ROSARIO JARAMILLO: Sentí la necesidad de hablar de lo que pasa en Colombia y, sobre todo, de lo que sufren las mujeres involucradas en la guerra. Aproveché esta investigación, que de alguna manera representa la diversidad cultural de Colombia que está desapareciendo, para hablar del dolor de las mujeres que pierden y buscan a sus hombres.

SEMANA: ¿Cómo fue el proceso de aprendizaje de estos cantos tan alejados del concepto de una canción común y corriente?

R.J.: La tesis planteaba un método para apropiarse de estos cantos tradicionales. Cómo lo canta un actor urbano. Pero no se trataba de ver cómo los cantan ellos e imitarlos sino imaginar cómo se deben cantar. A partir de allí elaboré mi manera de interpretarlos y aprendí las técnicas vocales para hacerlo.

SEMANA: Se nota un esfuerzo vocal muy grande. Por ejemplo, cuando canta a todo pulmón con la garganta, ¿eso no la deja ronca?
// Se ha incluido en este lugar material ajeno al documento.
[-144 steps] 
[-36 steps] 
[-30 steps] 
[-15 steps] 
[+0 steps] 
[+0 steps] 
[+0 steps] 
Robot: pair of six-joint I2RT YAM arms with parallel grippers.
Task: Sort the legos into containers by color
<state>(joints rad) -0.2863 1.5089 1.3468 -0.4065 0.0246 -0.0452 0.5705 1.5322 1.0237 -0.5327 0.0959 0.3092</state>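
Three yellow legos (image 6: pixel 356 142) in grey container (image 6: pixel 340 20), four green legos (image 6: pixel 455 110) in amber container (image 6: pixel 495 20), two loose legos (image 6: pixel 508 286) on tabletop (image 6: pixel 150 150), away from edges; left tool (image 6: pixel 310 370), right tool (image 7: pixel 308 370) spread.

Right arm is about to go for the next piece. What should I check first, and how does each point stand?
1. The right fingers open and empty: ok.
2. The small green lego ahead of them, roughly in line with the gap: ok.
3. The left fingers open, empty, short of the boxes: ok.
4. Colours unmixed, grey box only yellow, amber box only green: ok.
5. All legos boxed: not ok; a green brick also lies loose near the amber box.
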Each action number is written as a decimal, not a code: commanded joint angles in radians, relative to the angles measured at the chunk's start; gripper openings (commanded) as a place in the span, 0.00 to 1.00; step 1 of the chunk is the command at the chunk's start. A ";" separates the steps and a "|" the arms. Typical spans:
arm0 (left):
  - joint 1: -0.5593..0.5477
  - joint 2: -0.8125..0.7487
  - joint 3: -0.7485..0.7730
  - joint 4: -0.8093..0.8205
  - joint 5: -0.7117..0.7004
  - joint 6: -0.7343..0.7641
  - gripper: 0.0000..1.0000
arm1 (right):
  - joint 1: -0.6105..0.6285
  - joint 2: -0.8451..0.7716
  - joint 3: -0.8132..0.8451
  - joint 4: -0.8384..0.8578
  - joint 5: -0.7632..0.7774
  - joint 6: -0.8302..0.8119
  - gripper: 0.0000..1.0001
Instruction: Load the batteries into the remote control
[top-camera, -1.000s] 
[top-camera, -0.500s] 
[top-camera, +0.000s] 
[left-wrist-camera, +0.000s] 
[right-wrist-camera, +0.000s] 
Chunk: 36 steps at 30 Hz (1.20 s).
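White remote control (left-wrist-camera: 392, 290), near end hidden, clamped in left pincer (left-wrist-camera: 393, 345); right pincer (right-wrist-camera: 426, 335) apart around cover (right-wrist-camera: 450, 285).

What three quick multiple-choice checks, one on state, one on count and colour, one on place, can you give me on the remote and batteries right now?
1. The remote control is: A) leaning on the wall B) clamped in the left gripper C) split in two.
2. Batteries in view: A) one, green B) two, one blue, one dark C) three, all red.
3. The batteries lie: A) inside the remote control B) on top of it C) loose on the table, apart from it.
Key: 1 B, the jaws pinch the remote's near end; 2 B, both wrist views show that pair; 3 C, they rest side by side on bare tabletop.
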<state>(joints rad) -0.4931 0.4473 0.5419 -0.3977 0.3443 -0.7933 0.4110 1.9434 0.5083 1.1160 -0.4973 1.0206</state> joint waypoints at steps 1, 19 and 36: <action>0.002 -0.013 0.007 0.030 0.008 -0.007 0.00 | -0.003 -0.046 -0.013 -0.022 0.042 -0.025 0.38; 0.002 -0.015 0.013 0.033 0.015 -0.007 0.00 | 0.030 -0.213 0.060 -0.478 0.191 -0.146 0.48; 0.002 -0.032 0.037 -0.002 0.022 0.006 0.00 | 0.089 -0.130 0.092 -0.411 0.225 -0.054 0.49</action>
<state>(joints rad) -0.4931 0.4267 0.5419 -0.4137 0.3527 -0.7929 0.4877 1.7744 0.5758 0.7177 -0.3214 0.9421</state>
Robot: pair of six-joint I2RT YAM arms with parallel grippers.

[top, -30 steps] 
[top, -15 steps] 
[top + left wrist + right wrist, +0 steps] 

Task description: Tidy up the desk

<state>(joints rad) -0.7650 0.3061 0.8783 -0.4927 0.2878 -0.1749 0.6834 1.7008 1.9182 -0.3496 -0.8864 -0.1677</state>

R.J.: Si uno está sintonizado con la emoción del momento la voz no se daña. Cuando uno discute con alguien a grito herido no queda ronco porque es un efecto de la emoción de ese momento. Uno daña la voz cuando el esfuerzo no está conectado con una emoción.

SEMANA: ¿Cómo definiría usted esta obra?

R.J.: Ante todo esto requiere de un entrenamiento corporal y físico muy fuerte. Es algo muy energético. Yo pienso que no es teatro realista. Es más bien un trabajo emotivo, basado en emociones primarias. Aquí no hay, como en los dramas de Chejov, subtextos ni conflictos sicológicos, que se dice una cosa mientras se piensa otra. Esto es expresión al rojo vivo.

SEMANA: Es casi como un rito, una ceremonia.

R.J.: Aunque no es un teatro ritual mucha gente lo ve así.

SEMANA: ¿Se basó en alguna técnica o estilo teatral para desarrollar este montaje?

R.J.: A mí me gusta mucho el teatro oriental y hay muchas influencias del teatro hindú. De hecho cuando presenté la obra en la India les gustó mucho, se sintieron identificados con la tragedia de sus hermanos de Pakistán, que están en guerra.

SEMANA: ¿No cree que el país está un poco saturado del tema de la guerra, los desaparecidos, los desplazados?

R.J.: No. Al contrario. A la gente le gusta ver esos temas y hablar de la violencia. Esta obra, sin ser un panfleto político, plantea un tema que nos atañe a todos. De alguna manera yo grito lo que muchas madres quisieran gritar y no pueden. De pronto en Bogotá el público sale de la sala sin expresar demasiado sus emociones. Pero en las provincias la gente, cuando termina la obra, se quedan en el teatro porque sienten la necesidad de hablar, de exorcizar el dolor.

SEMANA: ¿Cuál cree usted que es el papel del teatro en las circunstancias actuales del país?

R.J.: Yo pienso que el arte no está para dar soluciones. Es más bien un espejo que nos muestra las cosas tal como son. Esta obra dice que el dolor es así. Ver la violencia de un modo artístico nos permite sublimarlo, sacarlo de ese letargo superficial de los noticieros que vuelven la violencia y el dolor algo cotidiano y a la vez muy lejano.